[DATA EXTRACT Boundary: Start]
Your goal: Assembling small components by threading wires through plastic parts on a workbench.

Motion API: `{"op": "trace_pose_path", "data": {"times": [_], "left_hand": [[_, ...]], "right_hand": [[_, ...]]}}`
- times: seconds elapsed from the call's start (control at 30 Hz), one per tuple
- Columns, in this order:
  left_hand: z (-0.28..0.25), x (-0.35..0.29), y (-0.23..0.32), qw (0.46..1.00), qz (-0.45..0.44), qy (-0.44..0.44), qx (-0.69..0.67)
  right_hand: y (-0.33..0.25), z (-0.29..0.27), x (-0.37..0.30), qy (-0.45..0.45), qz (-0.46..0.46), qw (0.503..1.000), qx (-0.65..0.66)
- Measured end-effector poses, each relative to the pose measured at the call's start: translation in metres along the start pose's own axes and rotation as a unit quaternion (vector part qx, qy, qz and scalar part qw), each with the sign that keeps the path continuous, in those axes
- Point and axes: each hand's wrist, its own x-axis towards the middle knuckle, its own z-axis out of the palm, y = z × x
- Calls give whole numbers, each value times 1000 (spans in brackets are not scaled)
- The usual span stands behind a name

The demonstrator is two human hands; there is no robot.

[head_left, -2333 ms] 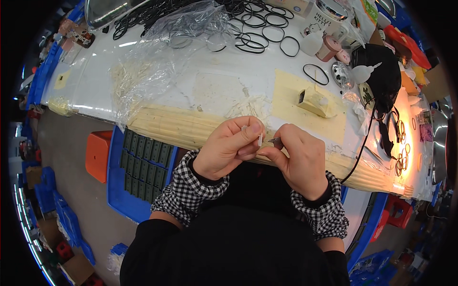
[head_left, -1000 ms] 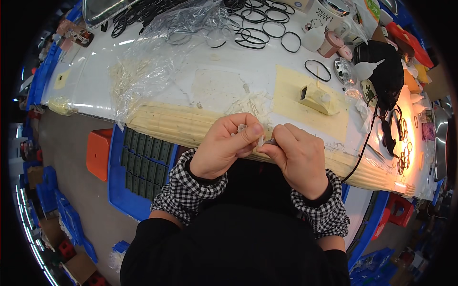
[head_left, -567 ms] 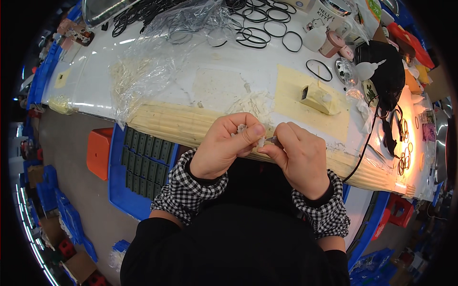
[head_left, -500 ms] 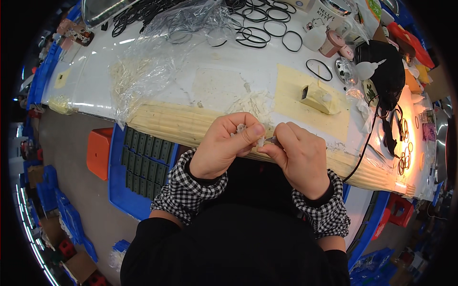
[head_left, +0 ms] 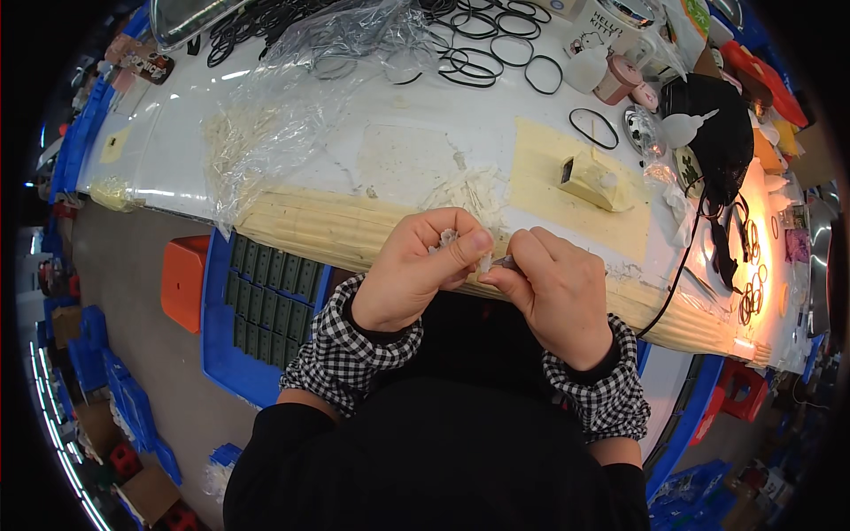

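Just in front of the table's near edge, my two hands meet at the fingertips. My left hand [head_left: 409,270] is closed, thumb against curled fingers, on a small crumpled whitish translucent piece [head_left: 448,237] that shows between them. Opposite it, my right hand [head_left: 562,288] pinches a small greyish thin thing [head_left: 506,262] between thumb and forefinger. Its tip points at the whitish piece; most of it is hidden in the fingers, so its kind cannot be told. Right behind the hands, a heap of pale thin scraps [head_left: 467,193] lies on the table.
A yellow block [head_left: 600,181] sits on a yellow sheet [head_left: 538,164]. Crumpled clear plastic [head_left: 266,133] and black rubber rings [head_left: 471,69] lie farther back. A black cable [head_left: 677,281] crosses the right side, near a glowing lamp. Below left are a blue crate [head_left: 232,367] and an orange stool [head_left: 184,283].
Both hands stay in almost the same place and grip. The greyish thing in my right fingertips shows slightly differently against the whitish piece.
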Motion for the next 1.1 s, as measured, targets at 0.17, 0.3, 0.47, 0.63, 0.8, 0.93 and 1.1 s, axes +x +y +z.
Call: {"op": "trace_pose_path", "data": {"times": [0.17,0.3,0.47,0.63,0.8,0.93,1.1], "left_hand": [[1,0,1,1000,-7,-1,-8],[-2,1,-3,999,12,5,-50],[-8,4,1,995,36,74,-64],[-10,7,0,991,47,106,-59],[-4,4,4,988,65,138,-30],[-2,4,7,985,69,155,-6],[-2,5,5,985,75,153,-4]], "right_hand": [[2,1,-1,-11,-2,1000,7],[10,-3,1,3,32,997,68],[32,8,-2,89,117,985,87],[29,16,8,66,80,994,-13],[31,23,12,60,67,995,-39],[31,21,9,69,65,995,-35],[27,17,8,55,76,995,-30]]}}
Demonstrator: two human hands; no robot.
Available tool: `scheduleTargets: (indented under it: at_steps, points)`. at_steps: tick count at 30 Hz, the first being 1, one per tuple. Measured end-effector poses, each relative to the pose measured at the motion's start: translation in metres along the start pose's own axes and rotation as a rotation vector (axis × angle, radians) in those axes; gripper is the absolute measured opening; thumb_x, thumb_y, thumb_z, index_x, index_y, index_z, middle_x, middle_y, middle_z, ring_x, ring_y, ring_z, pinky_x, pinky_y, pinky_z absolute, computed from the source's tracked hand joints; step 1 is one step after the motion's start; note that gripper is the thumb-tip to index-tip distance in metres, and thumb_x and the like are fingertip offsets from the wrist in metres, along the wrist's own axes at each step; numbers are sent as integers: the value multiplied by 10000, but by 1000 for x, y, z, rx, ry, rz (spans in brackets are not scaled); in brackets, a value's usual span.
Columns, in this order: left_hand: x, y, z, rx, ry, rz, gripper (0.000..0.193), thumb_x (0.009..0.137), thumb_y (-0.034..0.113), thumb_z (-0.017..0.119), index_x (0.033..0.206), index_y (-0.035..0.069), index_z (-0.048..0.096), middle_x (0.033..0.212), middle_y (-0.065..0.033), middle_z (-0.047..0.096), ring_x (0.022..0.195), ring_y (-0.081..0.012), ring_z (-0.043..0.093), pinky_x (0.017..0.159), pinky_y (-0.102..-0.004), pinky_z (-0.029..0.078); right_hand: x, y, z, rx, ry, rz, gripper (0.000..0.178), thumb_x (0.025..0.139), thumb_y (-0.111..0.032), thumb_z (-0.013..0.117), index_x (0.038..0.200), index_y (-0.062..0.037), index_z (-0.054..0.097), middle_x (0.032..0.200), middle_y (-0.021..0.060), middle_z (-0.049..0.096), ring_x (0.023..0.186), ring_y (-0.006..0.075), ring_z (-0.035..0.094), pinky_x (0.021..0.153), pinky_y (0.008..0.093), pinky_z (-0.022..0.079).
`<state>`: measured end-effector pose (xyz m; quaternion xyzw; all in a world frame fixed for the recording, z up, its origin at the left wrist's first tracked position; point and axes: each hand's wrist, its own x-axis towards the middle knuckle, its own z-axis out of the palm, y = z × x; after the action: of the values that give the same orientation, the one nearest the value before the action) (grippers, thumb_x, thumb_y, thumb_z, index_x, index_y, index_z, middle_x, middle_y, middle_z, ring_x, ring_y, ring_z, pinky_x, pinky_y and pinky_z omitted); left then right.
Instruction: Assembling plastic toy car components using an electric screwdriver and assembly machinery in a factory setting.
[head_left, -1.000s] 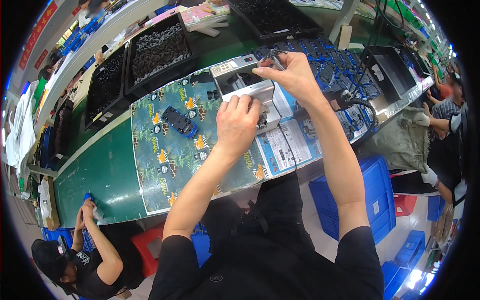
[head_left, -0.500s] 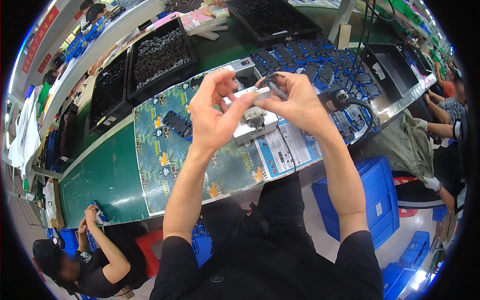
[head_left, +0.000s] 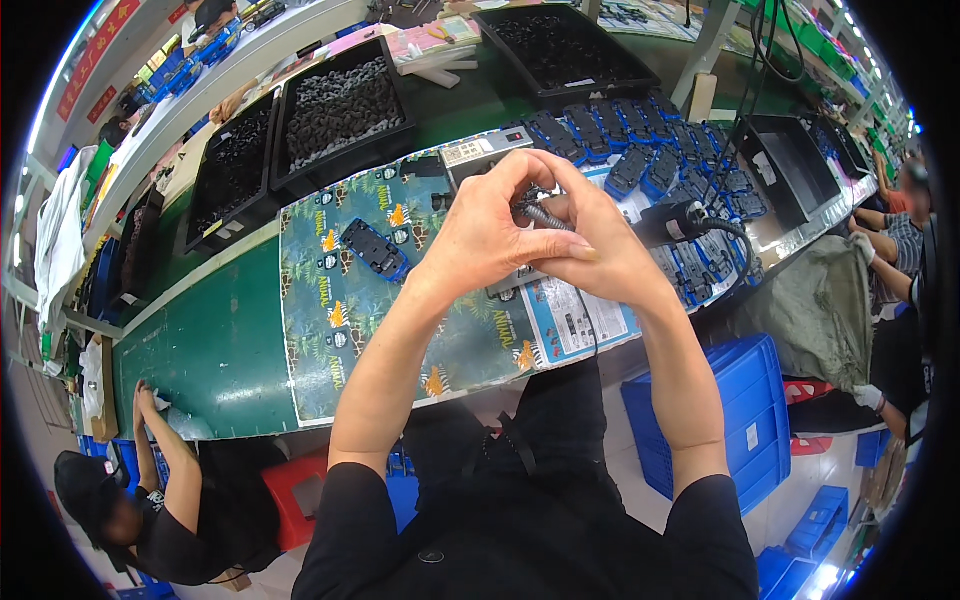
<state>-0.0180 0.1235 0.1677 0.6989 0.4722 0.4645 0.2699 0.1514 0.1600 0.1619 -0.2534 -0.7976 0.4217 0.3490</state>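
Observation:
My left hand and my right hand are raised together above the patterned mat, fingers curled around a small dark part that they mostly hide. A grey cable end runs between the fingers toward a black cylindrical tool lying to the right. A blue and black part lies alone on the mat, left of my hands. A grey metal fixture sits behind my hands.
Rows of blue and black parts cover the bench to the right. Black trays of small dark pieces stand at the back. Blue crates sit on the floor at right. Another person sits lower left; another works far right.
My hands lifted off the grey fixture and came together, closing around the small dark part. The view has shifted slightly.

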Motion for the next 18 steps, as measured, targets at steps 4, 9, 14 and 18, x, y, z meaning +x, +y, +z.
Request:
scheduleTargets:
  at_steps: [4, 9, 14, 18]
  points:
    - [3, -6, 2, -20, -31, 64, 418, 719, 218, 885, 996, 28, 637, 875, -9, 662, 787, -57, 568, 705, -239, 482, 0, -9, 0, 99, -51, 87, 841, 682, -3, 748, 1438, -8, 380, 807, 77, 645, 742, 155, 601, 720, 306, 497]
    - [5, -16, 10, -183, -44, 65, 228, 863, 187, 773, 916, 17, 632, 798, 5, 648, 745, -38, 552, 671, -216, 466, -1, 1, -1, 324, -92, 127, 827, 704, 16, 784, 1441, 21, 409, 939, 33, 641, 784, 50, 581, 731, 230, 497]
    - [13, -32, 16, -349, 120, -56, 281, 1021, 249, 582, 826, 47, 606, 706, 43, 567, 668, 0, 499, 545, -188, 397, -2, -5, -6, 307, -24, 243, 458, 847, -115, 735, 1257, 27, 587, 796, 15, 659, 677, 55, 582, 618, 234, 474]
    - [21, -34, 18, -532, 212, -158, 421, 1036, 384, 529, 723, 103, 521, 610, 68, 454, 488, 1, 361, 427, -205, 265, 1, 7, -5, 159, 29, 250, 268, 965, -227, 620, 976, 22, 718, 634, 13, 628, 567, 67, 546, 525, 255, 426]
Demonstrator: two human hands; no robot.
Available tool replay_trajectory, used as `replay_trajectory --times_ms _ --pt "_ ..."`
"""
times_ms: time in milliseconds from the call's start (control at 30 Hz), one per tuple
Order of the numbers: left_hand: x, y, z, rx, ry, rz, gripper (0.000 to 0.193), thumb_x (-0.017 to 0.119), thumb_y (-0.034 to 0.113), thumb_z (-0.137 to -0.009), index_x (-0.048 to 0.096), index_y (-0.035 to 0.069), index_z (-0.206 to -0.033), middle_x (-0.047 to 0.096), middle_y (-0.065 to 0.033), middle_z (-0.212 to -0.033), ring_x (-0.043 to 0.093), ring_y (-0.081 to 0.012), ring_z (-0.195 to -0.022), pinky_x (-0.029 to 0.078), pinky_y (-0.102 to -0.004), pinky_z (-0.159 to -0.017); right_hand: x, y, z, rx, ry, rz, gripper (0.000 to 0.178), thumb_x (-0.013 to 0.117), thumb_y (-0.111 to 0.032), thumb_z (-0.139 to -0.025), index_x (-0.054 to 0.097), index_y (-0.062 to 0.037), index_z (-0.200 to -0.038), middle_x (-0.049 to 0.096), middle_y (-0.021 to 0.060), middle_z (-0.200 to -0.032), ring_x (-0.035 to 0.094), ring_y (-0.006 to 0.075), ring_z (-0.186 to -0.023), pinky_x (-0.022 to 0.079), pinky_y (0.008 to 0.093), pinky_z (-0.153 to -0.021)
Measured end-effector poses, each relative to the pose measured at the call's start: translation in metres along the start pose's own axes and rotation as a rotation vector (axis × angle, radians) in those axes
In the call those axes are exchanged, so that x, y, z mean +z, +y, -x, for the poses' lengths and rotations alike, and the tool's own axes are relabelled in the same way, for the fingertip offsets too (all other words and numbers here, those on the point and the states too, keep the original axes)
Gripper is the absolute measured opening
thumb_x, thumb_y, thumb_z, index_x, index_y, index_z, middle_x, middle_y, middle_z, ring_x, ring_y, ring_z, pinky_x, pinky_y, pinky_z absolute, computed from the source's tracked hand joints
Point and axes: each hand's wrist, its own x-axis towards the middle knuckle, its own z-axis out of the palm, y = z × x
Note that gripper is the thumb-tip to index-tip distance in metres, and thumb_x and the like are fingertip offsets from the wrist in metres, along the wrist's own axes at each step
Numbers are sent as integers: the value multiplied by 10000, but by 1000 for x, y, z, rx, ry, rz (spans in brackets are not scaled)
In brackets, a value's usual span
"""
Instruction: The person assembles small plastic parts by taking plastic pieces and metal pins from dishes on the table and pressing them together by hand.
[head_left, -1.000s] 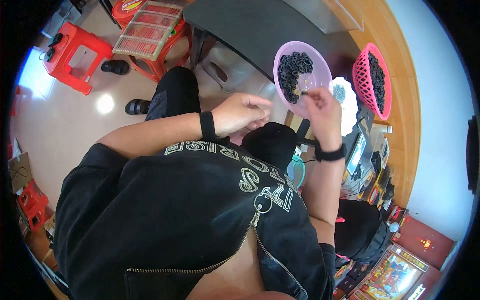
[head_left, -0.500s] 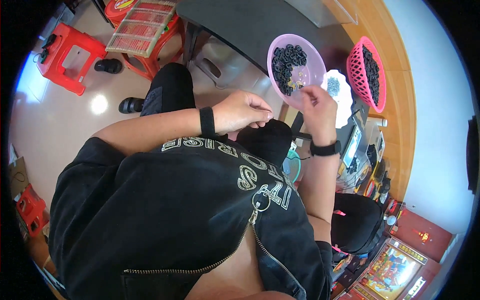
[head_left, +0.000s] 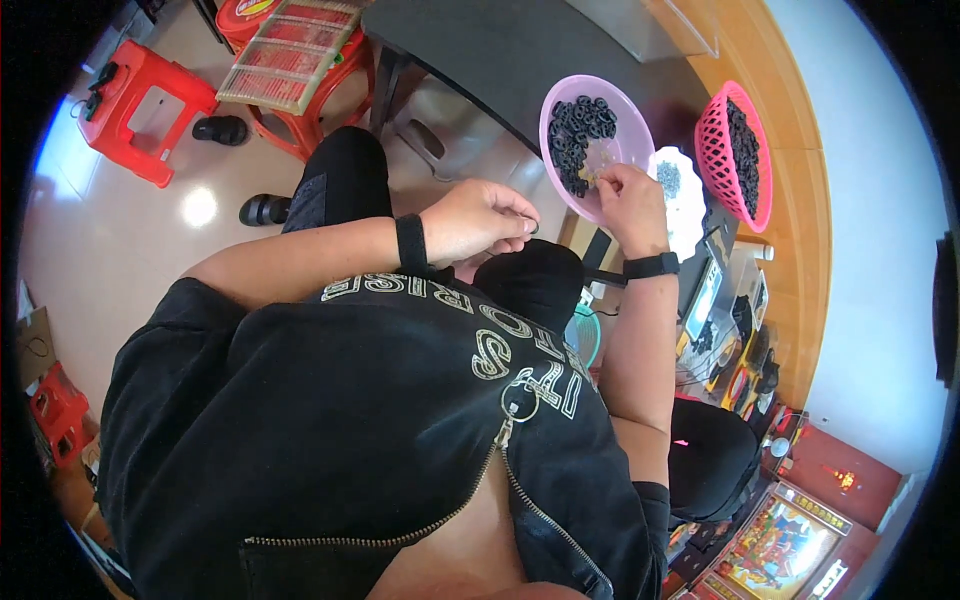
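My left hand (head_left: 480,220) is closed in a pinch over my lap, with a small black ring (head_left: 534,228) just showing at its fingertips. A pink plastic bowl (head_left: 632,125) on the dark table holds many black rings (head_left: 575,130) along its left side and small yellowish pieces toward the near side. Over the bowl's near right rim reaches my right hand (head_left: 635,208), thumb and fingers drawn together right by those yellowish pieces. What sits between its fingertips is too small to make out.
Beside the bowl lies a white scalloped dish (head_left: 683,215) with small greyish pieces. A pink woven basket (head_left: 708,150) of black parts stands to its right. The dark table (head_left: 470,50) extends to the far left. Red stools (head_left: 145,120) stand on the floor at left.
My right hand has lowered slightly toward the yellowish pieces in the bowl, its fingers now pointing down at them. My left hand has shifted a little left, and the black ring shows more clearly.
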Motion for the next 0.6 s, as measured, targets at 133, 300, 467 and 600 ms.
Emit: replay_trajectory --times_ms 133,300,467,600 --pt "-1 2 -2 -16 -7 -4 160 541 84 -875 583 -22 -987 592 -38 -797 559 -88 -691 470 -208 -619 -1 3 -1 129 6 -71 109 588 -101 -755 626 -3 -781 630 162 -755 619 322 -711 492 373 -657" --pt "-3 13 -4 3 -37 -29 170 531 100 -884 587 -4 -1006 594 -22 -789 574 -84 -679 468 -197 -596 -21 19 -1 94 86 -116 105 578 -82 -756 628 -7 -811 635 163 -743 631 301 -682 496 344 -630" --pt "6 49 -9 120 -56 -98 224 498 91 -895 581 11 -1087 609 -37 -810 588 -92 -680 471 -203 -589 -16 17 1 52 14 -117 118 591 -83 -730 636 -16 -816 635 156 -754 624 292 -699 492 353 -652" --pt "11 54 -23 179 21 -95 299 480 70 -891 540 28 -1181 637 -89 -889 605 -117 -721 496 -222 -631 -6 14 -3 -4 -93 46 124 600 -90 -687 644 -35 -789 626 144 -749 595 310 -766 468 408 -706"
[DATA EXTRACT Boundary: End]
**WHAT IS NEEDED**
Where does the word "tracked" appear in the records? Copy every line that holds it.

**FINISHED EXERCISE**
Available tool: `scheduleTargets: (indented under it: at_steps, points)`. at_steps: tick count at 30 Hz, the first being 1, one per tuple. Measured end-effector poses, each relative to the pose measured at the motion's start: translation in metres along the start pose's own axes and rotation as a rotation vector (axis × angle, radians) in those axes; gripper is the absolute measured opening; thumb_x, thumb_y, thumb_z, index_x, index_y, index_z, middle_x, middle_y, middle_z, ring_x, ring_y, ring_z, pinky_x, pinky_y, pinky_z absolute, computed from the source's tracked hand joints; step 1 is one step after the motion's start; note that gripper is the thumb-tip to index-tip distance in metres, and thumb_x and the like are fingertip offsets from the wrist in metres, along the wrist's own axes at each step; numbers are sent as integers: the value multiplied by 10000, but by 1000 for x, y, z, rx, ry, rz (spans in brackets are not scaled); in brackets, a value's usual span.
`<state>`: measured end-effector pose (xyz m; quaternion xyzw; all in a world frame fixed for the recording, z up, its origin at the left wrist's first tracked position; point and axes: each hand's wrist, its own x-axis towards the middle knuckle, its own z-axis out of the palm, y = z × x; after the action: of the values that give the same orientation, the one nearest the value before the action) (grippers, thumb_x, thumb_y, thumb_z, index_x, index_y, index_z, middle_x, middle_y, middle_z, ring_x, ring_y, ring_z, pinky_x, pinky_y and pinky_z omitted); left then right.
thumb_x, thumb_y, thumb_z, index_x, index_y, index_z, middle_x, middle_y, middle_z, ring_x, ring_y, ring_z, pinky_x, pinky_y, pinky_z absolute, computed from the source's tracked hand joints

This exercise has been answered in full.